More importantly, however, AGCO recently built a $35 million parts distribution warehouse in South Africa, and has plans to build another plant in Algeria to manufacture its Massey Ferguson line of tractors. Other plans haven't been announced yet, but the company says that it plans to be in Africa "for 100 years and more." The Algerian plant is expected to produce up to 5,000 tractors per year, and as the company brings more manufacturing to the continent, it will increase its foothold.

A missed opportunity
Meanwhile, Deere (NYSE:DE), the world's largest tractor company, seems comparatively unconcerned with emerging markets. It separates its sales into only two regions: the U.S. and Canada, and outside the U.S. and Canada, representing a fairly North America-centric focus. In 2011, equipment sales outside the U.S. and Canada represented only 41% of total equipment sales, and that number dropped to 38% this year.

It's true that the American economy, battered as it is, has fared better than most of the world, but it seems like Deere is wasting the opportunity to spread its brand and gain global share. As a quintessential American brand, Deere is essentially the Coca-Cola (NYSE:KO) of tractors -- and yet Coke gets 60%  of its revenues from outside the U.S. Far from resting on its North American laurels, Coke aggressively pursued Africa and is one of the top brands  on the continent, forcing Pepsi to struggle to even enter the market.

Deere is at least expanding in Latin America, but AGCO and CNH (UNKNOWN:CNH.DL) are already big players, and AGCO is also expanding. The company aims to increase its sales in the region through last year's acquisition of GSI Holdings, a grain storage business. Farmers in South America aren't particularly low on tractors, but they do lack adequate storage capabilities, which will become increasingly important as the world looks to such countries as Brazil to pick up America's slack during bad seasons like this recent summer. In fact, Brazil will soon surpass America as the world's largest soybean grower.

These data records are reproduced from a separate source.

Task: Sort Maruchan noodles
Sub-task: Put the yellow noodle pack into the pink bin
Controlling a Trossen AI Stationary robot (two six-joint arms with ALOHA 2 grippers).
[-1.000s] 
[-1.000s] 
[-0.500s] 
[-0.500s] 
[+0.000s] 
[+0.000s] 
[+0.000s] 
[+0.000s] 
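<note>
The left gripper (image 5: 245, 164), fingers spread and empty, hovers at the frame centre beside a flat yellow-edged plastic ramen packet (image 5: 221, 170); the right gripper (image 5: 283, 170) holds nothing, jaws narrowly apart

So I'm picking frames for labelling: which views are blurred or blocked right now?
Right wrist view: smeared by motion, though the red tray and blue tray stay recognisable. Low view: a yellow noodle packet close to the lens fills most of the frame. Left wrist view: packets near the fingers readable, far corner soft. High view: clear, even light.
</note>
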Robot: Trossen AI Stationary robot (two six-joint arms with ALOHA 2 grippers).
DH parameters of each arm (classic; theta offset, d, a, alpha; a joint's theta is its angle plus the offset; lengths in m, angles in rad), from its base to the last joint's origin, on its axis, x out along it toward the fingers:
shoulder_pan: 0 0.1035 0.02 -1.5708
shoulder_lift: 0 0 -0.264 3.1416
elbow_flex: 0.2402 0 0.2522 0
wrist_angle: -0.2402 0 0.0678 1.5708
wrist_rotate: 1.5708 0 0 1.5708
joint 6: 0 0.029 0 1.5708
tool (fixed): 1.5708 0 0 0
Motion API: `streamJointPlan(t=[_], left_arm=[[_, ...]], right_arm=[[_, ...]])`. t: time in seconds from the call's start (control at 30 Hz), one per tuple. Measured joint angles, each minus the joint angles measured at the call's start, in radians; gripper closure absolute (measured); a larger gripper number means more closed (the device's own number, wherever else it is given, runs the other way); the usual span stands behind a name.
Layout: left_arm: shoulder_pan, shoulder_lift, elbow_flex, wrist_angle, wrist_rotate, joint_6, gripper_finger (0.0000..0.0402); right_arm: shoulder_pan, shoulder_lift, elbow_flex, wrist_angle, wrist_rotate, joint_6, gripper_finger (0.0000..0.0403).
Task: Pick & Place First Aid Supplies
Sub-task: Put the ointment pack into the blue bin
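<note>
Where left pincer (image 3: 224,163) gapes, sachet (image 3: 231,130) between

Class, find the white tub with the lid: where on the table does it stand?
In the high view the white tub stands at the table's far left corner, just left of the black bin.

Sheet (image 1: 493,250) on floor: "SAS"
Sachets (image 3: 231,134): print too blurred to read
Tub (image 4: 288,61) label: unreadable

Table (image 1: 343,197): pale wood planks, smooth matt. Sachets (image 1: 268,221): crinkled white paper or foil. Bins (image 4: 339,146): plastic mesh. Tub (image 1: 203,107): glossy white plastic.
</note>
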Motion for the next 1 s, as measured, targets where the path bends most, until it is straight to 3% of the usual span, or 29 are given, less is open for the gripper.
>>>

It's worth noting also that CNH recently accepted a merger offer from Fiat, its majority shareholder. The two companies believe the merger will bring useful synergies, but the disruptive restructuring period may give AGCO a chance to narrow the gap with its closest rival.

The Foolish bottom line
Africa is a frontier market with a lot of risks. But not that long ago, the same could be said of Brazil and China. By investing in the region now, AGCO can get important name recognition and brand loyalty, giving the company an edge over less adventurous competitors.

Jacob Rochehas no positions in the stocks mentioned above. Check out his Motley Fool CAPS profile or follow his articles using Twitter or RSS. The Motley Fool has no positions in the stocks mentioned above. Motley Fool newsletter services recommend The Coca-Cola Company. Try any of our Foolish newsletter services free for 30 days. We Fools may not all hold the same opinions, but we all believe that considering a diverse range of insights makes us better investors. The Motley Fool has a disclosure policy.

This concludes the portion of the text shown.